»Wenn jemand in einem künstlerischen Rahmen über Politik spricht«, so stand es einst in dieser Zeitschrift (springerin 1/2003), »lügt er«. Diese gleichermaßen gewagt allgemeine wie etwas großspurige Behauptung stammt von Brian Holmes. Das Argument dahinter war, dass das Politische in der Kunst vor allem Legitimationsfunktion für deren Existenz beispielsweise im öffentlichen Raum übernehme. Holmes hat jetzt ein neues Buch geschrieben, nach seinen eigenen Maßstäben ein fettes Lügenkompendium, geht es doch darin um nichts anderes als um Politik in einem künstlerischen Rahmen.
Diesen Rahmen freilich sprengt er gleich in den ersten Sätzen, was einem Vorpreschen in die andere Richtung gleichkommt: »What we look for in art is a different way to live, a fresh chance at coexistence.« Statt also Politik in der Kunst als Lüge zu brandmarken, setzt er hier als gegeben voraus, was Avantgarden und Kunstsoziologie gleichermaßen in ihren Gelingensbedingungen und Möglichkeiten ausprobiert bzw. erforscht haben, ob und wie nämlich Kunst in Politik übergehen kann, ohne sich darin aufzulösen. Statt sich mit dem Scheitern dieser Übergänge lange aufzuhalten, widmet sich Holmes ganz deren Stattfinden.
Allerdings geht diese Schwerpunktsetzung nicht mit der Behauptung einher, ein avantgardistisches Paradies sei Wirklichkeit geworden. Stattdessen, da wir mittlerweile weniger in der »verwalteten Welt« (Marcuse) als in der »Kontrollgesellschaft« (Deleuze) leben, entsteht hier auch ein ganz entscheidendes Problem für sich als politisch verstehende Kunstpraktiken. Sie sind immer schon drinnen im biomächtigen Empire: Die Affektexpertise, die Menschen in der Kunst ihr Lebensauffrischungsinstrument sehen lässt, prädestiniert geradezu dafür, als affirmative Frischzellenkur für die Kontrolle und Kommodifizierungen zu fungieren. Soziale Beziehungen werden in kleinsten Segmenten allerlei Regulierungen unterworfen, symbolische Hierarchien saugen die im Kunstfeld mit produzierten kreativen Inputs auf und gestalten so die alle menschlichen Regungen »organisierende Grammatik« mit. Solche Prozesse der permanenten Bedeutungsproduktion nennt Holmes Überkodierung (Overcoding).

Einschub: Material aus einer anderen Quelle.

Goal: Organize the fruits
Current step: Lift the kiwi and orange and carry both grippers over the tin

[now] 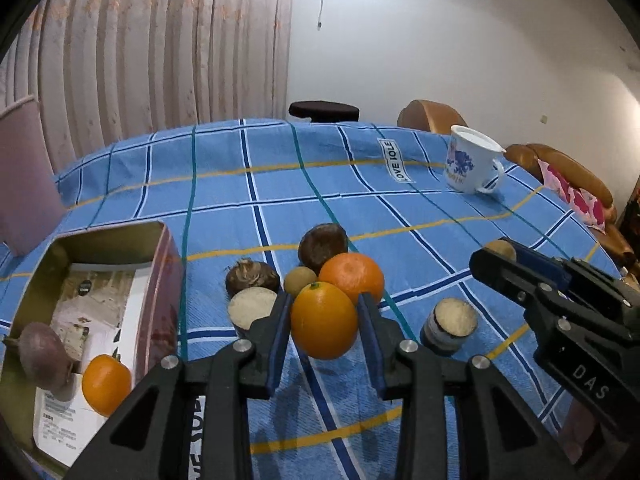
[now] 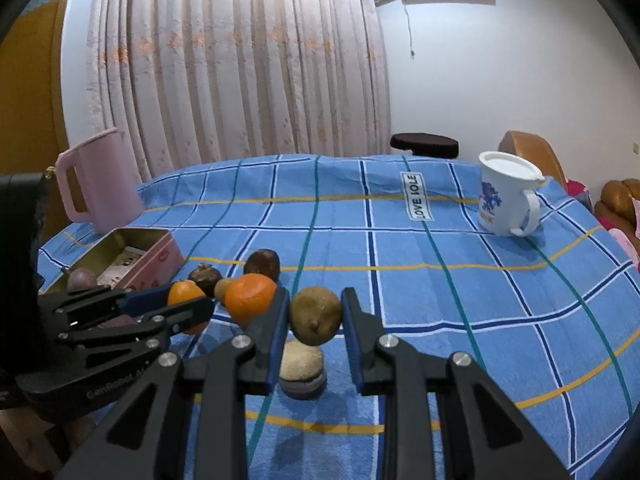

Aber es gibt Hoffnung: Der Titel sagt es bereits, man kann all dem entfliehen. Das bedeutet nicht einfach wegzulaufen, sondern – auch mit diesem Begriff bewegt sich Holmes in einem postoperaistischen Kontext – unterlaufen, infrage stellen, praktisch umwandeln, subvertieren. Beispiele dafür diskutiert Holmes en masse. Ausführlich und sehr anschaulich beschreibt er künstlerische Arbeiten aus den letzten zwei Jahrzehnten. Besondere Bedeutungen misst er dabei den netzaktivistischen bzw. jenen Initiativen und Praktiken zu, die neue »ethisch-ästhetische Kartografien« entwickeln: Damit können ganz wörtlich Karten (wie die Psychogeografien der SituationistInnen oder jene des Bureau d’Études) gemeint sein, es geht im übertragenen Sinne aber insgesamt um die möglichst selbstbestimmte Verortung von Körpern im Raum. Gemeinsam ist all den von Holmes besprochenen künstlerischen Praktiken, dass sie mit sozialen Mobilisierungen einhergehen, von ihnen inspiriert oder überhaupt erst angestoßen wurden. Was er für die Kunst ab den 1990er-Jahren konstatiert, dürfte letztlich die gesamte Moderne betreffen: »political mobilizations help make another world possible for artistic process, outside the constituted circuits of production and distribution.« Das exemplifiziert zu haben, ist ein schöner Verdienst dieses Buches.
Holmes geht es allerdings um mehr als nur die künstlerische Produktion. Es geht um die Gegenwartsgesellschaften als Ganze, und da stößt er mit seinem theoretischen Handwerkszeug an seine Grenzen. Denn wie viele postoperaistische Ansätze und diejenigen des politischen Flügels des Poststrukturalismus, die über kommunikative Fähigkeiten, lebendige Arbeit und Netzwerkstrukturen zu ihrer Beschäftigung mit Kunst gelangt sind, vertritt auch Holmes einige fragliche Grundannahmen: Kunst bedürfe keines objektiven Urteils mehr, sie habe ihren besonderen, aus der Menge der Bedeutungen und Werte produzierenden Bereiche herausragenden Status verloren. Und, empirisch noch fragwürdiger, die Erfahrungen der Kooperation fänden in sozialen Bewegungen »across the devides of class, geographical origins, gender, educational backgrounds and ethnicity« statt.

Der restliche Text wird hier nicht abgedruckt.